C.E. 23 Avril 2003

Un permis de construire ne peut légalement être retiré que dans le respect de la procédure contradictoire prévue à l’article 24 de la loi du 12 avril 2000.

Note de M. Jean-Claude BONICHOT :

La question était inédite dans la jurisprudence du Conseil d’Etat et elle est clairement tranchée par cette décision qui annule une ordonnance de référé : il faut, pour retirer un permis de construire, mettre le titulaire en mesure de présenter ses observations selon les exigences de la loi du 12 avril 2000.

Les décisions qui doivent être motivées en vertu de la loi du 11 juillet 1979, ce qui doit s’entendre de celles qui entrent dans son champ d’application alors même que leur motivation est prévue par des dispositions particulières, ne peuvent légalement être prises qu’après que l’intéressé a été mis en mesure de présenter des observations écrites.

Cette solution avait déjà été appliquée pour des arrêtés interruptifs de travaux. La portée de cette règle doit être précisée : elle joue même si, pour retirer l’acte, l’autorité administrative soutient que celui-ci a été obtenu par fraude. En effet, c’est bien lorsqu’une fraude est alléguée que les explications de l’intéressé méritent d’être recueillies au préalable, d’autant que celle-ci permet un retrait sans considération de délai. On rappellera par ailleurs que la fraude ne se présume jamais.

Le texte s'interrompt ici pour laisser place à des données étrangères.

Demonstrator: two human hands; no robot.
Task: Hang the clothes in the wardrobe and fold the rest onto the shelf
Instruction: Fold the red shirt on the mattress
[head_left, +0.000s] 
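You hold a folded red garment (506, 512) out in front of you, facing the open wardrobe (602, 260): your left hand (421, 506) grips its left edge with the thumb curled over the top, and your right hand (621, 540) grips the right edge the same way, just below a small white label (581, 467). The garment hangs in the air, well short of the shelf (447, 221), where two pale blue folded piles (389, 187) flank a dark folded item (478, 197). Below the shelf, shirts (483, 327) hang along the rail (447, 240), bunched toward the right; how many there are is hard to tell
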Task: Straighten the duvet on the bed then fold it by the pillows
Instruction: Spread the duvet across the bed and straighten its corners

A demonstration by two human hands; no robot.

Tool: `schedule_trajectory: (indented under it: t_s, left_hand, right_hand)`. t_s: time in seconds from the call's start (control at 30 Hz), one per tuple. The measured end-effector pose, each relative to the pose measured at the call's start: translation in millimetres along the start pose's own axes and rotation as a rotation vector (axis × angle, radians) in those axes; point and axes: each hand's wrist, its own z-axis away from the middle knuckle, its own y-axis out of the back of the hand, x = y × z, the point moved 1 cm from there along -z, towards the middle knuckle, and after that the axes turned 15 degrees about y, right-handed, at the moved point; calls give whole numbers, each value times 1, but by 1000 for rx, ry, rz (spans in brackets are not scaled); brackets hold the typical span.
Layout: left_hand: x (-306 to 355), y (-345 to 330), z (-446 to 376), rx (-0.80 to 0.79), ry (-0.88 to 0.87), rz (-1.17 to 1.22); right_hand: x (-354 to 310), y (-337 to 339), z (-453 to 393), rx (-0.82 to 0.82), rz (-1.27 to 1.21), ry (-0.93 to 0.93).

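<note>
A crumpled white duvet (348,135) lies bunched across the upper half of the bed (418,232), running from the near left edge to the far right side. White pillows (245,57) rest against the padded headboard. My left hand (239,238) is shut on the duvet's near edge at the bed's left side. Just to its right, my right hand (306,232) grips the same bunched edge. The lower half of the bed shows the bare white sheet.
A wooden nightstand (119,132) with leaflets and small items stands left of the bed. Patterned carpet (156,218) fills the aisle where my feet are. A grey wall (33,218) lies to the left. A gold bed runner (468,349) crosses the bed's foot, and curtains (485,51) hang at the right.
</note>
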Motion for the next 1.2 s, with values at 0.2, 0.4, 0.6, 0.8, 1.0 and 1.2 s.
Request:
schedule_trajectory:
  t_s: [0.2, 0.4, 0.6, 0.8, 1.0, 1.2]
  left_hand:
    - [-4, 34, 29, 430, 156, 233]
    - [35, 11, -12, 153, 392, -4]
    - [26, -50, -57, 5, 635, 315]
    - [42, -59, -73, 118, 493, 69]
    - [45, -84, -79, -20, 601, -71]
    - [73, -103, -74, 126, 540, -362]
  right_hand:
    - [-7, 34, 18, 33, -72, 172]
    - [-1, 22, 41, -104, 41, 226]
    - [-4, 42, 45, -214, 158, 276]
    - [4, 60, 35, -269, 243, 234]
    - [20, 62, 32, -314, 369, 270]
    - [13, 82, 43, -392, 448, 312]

En revanche, il n’y a pas lieu à procédure contradictoire lorsque le retrait intervient sur demande de l’intéressé lui-même.

En ce qui concerne les modalités, la loi prévoit que le titulaire du permis de construire puisse demander à présenter des observations orales. Il peut le faire lui-même ou assisté par un conseil ou encore représenté par un mandataire de son choix.

La mise en œuvre loyale et donc légale de cette procédure suppose qu’un délai suffisant soit donné à l’intéressé pour qu’il réagisse. Selon certains auteurs, un délai de deux semaines qui peut être ramené à huit jours en cas d’urgence paraît admissible.

Les exceptions à la procédure contradictoire prévues par la loi paraissent peu susceptibles de jouer dans le domaine de l’urbanisme. Il s’agit de l’urgence et des circonstances exceptionnelles ou de l’ordre public et de la conduite des relations internationales.

L’urgence est toutefois une notion contingente : rares seront les cas tels que l’administration soit réellement obligée de retirer immédiatement le permis sans même laisser quelques jours au titulaire du permis pour s’expliquer.

La loi réserve encore les cas où serait prévue par voie législative une procédure contradictoire particulière, ce qui n’est pas le cas en matière de permis de construire.